AYA世代(15~39歳)のがんは、通常のがん集団とは異なる点が多いが、その疫学的特徴と傾向についてのデータは不足している。今回、米国・Penn State Cancer InstituteのAlyssa R. Scott氏らが、米国人口ベースの後ろ向き横断研究を実施したところ、AYA世代におけるがんの発生率は42年間で29.6%増加しており、腎がんが最も高い増加率だった。JAMA Network Open誌2020年12月1日号の報告。
AYA世代でがんと診断された患者の割合は診断時の年齢とともに増加
研究者らは、1973年1月1日~2015年12月31日のSurveillance, Epidemiology, and End Results(SEER)データベースのレジストリデータ(SEER 9、SEER 18)を使用。

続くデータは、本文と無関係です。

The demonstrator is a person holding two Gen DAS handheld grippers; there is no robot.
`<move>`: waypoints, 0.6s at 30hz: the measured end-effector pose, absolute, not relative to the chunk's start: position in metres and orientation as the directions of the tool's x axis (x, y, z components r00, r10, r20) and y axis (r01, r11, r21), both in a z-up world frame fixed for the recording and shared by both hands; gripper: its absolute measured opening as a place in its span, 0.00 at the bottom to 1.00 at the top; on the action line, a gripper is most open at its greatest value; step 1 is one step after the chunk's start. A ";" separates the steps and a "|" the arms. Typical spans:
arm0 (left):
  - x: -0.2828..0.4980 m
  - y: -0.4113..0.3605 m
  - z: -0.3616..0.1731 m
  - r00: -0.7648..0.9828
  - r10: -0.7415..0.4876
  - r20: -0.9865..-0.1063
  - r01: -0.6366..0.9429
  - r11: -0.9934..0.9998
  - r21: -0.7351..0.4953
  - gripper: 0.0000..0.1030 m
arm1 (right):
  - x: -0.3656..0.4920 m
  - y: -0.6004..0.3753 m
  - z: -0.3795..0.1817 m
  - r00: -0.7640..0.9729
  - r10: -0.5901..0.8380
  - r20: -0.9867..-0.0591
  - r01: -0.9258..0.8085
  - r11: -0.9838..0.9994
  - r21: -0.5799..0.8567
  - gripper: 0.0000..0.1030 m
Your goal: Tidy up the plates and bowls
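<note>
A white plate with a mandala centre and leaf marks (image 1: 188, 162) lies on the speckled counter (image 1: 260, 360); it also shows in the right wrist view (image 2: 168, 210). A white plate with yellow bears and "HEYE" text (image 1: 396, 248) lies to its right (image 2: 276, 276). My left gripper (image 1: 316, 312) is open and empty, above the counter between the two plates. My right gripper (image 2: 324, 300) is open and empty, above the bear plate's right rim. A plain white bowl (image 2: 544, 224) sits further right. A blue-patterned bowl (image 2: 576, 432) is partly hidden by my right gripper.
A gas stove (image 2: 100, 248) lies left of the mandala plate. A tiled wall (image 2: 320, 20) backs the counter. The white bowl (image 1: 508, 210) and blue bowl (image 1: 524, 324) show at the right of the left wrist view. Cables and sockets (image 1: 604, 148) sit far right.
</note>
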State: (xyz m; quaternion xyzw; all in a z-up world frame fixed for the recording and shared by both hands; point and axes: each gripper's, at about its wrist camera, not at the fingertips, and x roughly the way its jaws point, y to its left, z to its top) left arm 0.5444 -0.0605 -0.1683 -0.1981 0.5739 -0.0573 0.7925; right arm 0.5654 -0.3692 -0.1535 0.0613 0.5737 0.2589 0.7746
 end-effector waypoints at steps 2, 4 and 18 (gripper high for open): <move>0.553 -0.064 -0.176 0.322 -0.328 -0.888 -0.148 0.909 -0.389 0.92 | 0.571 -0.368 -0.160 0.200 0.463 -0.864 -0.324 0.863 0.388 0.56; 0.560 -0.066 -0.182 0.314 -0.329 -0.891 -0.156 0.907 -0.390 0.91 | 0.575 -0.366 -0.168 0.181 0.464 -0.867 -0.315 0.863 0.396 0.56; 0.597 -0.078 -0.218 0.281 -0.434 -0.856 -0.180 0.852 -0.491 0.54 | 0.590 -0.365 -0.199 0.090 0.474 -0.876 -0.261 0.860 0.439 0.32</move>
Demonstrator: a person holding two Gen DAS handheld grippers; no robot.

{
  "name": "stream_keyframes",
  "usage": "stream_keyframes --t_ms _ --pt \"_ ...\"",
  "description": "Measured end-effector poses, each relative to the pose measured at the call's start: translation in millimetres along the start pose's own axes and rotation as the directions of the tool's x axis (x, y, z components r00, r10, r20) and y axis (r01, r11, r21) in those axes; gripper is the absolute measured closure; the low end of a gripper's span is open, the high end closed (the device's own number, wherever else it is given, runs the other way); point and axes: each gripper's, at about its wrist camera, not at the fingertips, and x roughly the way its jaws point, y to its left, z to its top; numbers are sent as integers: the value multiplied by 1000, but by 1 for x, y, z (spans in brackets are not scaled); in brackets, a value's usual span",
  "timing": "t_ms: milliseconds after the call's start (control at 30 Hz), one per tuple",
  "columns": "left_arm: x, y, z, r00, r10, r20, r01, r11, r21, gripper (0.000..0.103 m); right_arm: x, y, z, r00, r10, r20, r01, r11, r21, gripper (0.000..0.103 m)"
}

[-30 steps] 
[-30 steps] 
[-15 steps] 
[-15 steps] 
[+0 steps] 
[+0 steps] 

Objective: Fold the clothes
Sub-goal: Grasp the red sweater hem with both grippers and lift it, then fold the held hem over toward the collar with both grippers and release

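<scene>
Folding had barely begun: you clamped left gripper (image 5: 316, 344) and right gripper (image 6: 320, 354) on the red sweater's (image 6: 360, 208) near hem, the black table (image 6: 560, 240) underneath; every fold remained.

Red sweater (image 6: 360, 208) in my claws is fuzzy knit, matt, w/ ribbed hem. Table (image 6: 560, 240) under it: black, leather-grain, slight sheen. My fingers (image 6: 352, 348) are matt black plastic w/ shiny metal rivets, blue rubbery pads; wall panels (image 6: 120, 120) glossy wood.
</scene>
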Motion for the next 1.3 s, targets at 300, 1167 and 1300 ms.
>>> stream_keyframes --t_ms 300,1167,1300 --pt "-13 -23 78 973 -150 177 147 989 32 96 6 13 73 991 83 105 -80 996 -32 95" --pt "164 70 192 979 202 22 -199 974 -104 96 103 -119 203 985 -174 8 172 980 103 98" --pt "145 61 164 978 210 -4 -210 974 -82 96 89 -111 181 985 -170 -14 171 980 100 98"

最初の分析は、2019年1月1日~8月31日に実施された。
AYA世代におけるがんの増加を研究した主な結果は以下のとおり。
・本研究は、1973~2015年に診断された合計49万7,452例のAYA世代がん患者を対象とし、女性29万3,848例(59.1%)、男性20万3,604例(40.9%)で、79.9%が白人だった。
・AYA世代でがんと診断された患者の割合は、診断時の年齢とともに増加した(15~19歳:3万1,645例[6.4%]、35~39歳:19万7,030例[39.6%])。
・15~19歳を除くすべてのAYA世代年齢サブグループで、男性と比較して女性のほうがより多くがんと診断されていた(1万4,800例[46.8%]vs.1万6,845例[53.2%])。
・女性のAYA世代では、7万2,564例(24.7%)が乳がん、4万8,865例(16.6%)が甲状腺がん、3万3,828例(11.5%)が子宮頸部および子宮がんと診断されていた。
・男性のAYA世代では、3万7,597例(18.5%)が精巣がん、2万850例(10.2%)が悪性黒色腫、1万9,532例(9.6%)が非ホジキンリンパ腫と診断されていた。
・AYA世代のがんの発生率は、1973~2015年の42年間で29.6%増加し、10万人当たりの平均年間変化率(APC)は0.537(95%信頼区間[CI]:0.426~0.648、p<0.001)だった。腎臓がんにおけるAPCは、男性で3.572(95%CI:3.049~4.097、p<0.001)、女性で3.632(3.105~4.162、p<0.001)と、双方で最大の増加率となった。
著者らは、「AYA世代のがんは独特の疫学的パターンを持ち、健康への懸念が高まっている。1973年から2015年にかけて多くのがんサブタイプの発生率が増加していた。本結果は、この集団における明らかな健康上の懸念を理解し、対処するために重要だ」と結論している。